Cornelia Dean, in today’s New York Times, has a collective review of a number of new books about the relationship between science and belief in Santa Claus. Here’s the key graf:

Of course, just as the professors of Christmas spirit cannot prove (except to themselves) that Santa Claus exists, the advocates for secular holidayism acknowledge that they cannot prove (not yet, anyway ) that Santa does not exist.

This is the crucial point that can’t be emphasized enough in discussions of the Christmas problem. These scientists, always talking about how they can “prove” this or that about the universe. But, if they’re honest, they admit that they can’t prove Santa doesn’t exist. Sure, we’ve had people up at the North Pole looking around, and they didn’t see any evidence of his workshop. But the belief in an actual physical workshop, right there on the ice and with elves and whatnot, is just a colorful remnant of an earlier, less sophisticated Christmasology. Today we understand that Santa is an ineffable spirit, who doesn’t directly intervene in the physical realm (except for Christmas eve, of course). Science and Christmas should be understood as distinct and non-overlapping realms of inquiry; they may work together, but can never come directly into opposition. And yes, there’s good evidence that many presents are actually brought out by parents rather than by Kris Kringle himself, but it seems implausible that all of them are. Santa is just a more elegant hypothesis.

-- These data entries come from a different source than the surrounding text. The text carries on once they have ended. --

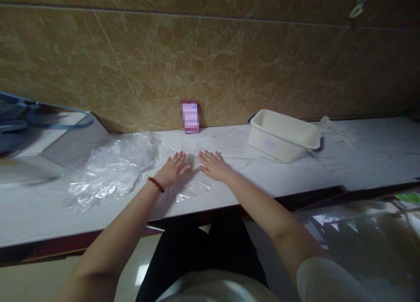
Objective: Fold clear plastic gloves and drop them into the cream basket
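Note:
Both hands rest palm down on a clear plastic bag (193, 187) spread over the white wood-grain counter (229, 197). My left hand (173, 170) has its fingers stretched out; a red bead bracelet (155, 184) circles that wrist. Across a small gap, my right hand (212, 165) lies flat with fingers spread. The bag is so transparent that its edges are hard to make out. To the left of my left hand is a crumpled heap of clear plastic bags (114, 166).
A cream plastic bin (275, 147) with dark handles stands at right, pale gloves (337, 129) beyond it. A phone-like object (190, 117), blurred out, leans on the brown marbled wall (213, 66). At far left is a white box (49, 140) with blue items.

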Tool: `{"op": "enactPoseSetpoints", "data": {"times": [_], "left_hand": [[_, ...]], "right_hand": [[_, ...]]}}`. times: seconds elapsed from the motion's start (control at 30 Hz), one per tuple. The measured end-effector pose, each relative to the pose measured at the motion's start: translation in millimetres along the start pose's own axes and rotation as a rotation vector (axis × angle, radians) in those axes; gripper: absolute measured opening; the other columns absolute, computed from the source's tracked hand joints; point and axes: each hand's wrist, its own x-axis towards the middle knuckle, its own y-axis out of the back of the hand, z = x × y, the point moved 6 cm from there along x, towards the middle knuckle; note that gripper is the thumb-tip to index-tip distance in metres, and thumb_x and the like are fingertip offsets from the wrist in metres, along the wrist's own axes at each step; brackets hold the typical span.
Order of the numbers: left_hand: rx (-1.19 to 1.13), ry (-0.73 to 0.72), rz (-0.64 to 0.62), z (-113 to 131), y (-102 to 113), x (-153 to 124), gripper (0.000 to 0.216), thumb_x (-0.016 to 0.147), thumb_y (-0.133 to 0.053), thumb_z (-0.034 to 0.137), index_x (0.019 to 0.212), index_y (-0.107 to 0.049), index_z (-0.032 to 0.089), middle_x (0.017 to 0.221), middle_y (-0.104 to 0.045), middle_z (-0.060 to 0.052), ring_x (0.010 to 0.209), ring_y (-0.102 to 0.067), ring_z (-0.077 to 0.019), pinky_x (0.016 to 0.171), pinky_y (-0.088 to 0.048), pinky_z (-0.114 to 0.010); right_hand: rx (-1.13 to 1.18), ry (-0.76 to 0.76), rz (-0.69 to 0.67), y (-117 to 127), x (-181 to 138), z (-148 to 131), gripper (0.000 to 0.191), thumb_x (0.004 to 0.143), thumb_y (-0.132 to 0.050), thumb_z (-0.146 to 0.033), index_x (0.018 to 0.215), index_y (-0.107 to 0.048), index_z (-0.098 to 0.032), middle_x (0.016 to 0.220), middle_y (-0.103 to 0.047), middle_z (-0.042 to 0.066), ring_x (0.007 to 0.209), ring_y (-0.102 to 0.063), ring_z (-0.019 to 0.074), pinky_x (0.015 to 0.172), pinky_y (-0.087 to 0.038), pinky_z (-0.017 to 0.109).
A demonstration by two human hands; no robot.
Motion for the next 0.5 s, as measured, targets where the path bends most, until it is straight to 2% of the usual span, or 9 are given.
{"op": "enactPoseSetpoints", "data": {"times": [0.1, 0.17, 0.27, 0.37, 0.5], "left_hand": [[0.041, 0.119, 0.005, -11, 3, -23, 0.063, 0.082, -0.034, 0.042, 0.133, -0.026, 0.006, 0.138, -0.025, -0.02, 0.128, -0.019, -0.0314, 0.099, -0.022, -0.051], [0.033, 0.053, -0.004, -3, 1, -45, 0.065, 0.08, -0.04, 0.042, 0.133, -0.027, 0.007, 0.137, -0.027, -0.019, 0.128, -0.02, -0.0303, 0.1, -0.021, -0.049], [-0.057, -0.087, -0.004, 18, -3, -82, 0.061, 0.079, -0.042, 0.043, 0.133, -0.028, 0.018, 0.138, -0.028, -0.012, 0.128, -0.023, -0.025, 0.102, -0.022, -0.045], [-0.136, -0.089, 0.068, 24, -1, -109, 0.053, 0.08, -0.041, 0.041, 0.13, -0.034, 0.023, 0.136, -0.034, -0.008, 0.125, -0.03, -0.0216, 0.102, -0.027, -0.04], [-0.183, -0.059, 0.188, 15, 6, -121, 0.037, 0.08, -0.043, 0.037, 0.114, -0.052, 0.023, 0.125, -0.048, -0.008, 0.114, -0.045, -0.0199, 0.096, -0.039, -0.034]], "right_hand": [[-0.009, 0.004, -0.038, -7, -1, 0, 0.056, 0.088, -0.021, -0.046, 0.135, -0.022, -0.017, 0.141, -0.022, 0.007, 0.13, -0.014, 0.0213, 0.102, -0.006, 0.053], [-0.013, 0.001, -0.069, -11, -1, 1, 0.056, 0.087, -0.021, -0.047, 0.135, -0.025, -0.018, 0.141, -0.023, 0.007, 0.13, -0.015, 0.0215, 0.102, -0.004, 0.054], [-0.003, -0.004, -0.074, -11, -2, 1, 0.055, 0.087, -0.024, -0.048, 0.134, -0.026, -0.02, 0.141, -0.023, 0.006, 0.131, -0.014, 0.0212, 0.103, -0.004, 0.053], [0.048, -0.032, -0.035, 0, -5, 4, 0.052, 0.087, -0.026, -0.045, 0.134, -0.027, -0.022, 0.141, -0.023, 0.006, 0.131, -0.013, 0.0213, 0.103, -0.009, 0.051], [0.118, 0.002, 0.007, 19, -23, 6, 0.042, 0.085, -0.038, -0.039, 0.122, -0.046, -0.022, 0.136, -0.035, 0.007, 0.127, -0.024, 0.0223, 0.102, -0.019, 0.046]]}}
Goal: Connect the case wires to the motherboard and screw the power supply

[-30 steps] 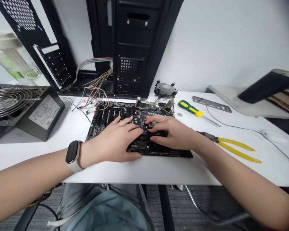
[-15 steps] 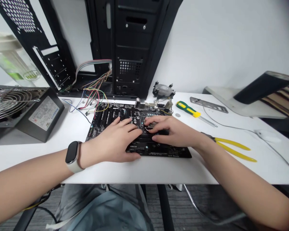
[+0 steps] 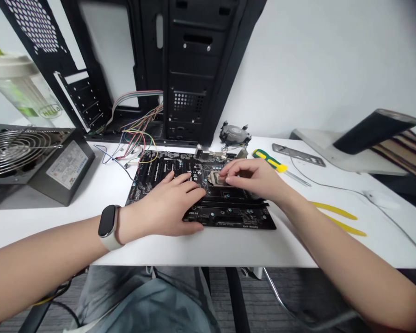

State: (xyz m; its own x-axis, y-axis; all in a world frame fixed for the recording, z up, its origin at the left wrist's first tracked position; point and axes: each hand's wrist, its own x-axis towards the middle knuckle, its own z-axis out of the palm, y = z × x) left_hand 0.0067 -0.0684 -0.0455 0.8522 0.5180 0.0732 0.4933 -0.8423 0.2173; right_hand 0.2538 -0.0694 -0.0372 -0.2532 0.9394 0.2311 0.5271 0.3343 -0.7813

Most of all: without the transcendent moral guidance that Santa provides, how will we know which children are naughty, and which are nice? Are we supposed to leave that up to individuals and communities to decide? Without Santa’s equitable system of rewards and punishments (coal), there would be no reason whatsoever for kids to behave themselves. They would just run around, tearing wings of of flies, setting schools on fire, murdering their enemies. No matter what you might think about the empirical case for and against the existence of Santa, we can all agree that the world is a better place if we believe in him.

PZ has more.

21 Comments

21 thoughts on “The Presence and Absence of Santa”

  1. Santa, of course, brings more presents to rich kids than to poor kids, teaching a valuable lesson about the equivalence of moral worth and material wealth. But gift-giving at Christmastime is a tradition that Christians stole from the Pagans, back when Pope Gregory I told his missionaries to re-brand Pagan traditions as Christian. The Pagans were well-attuned to the natural world, and knew that as the Solstice approached, the sun was sinking lower and lower in the sky. They believed that through an intense flury of forth-quarter consumer spending, the invisible hand of the market economy would pick up the sun and move it higher in the sky. Which is more or less what everyone believes these days.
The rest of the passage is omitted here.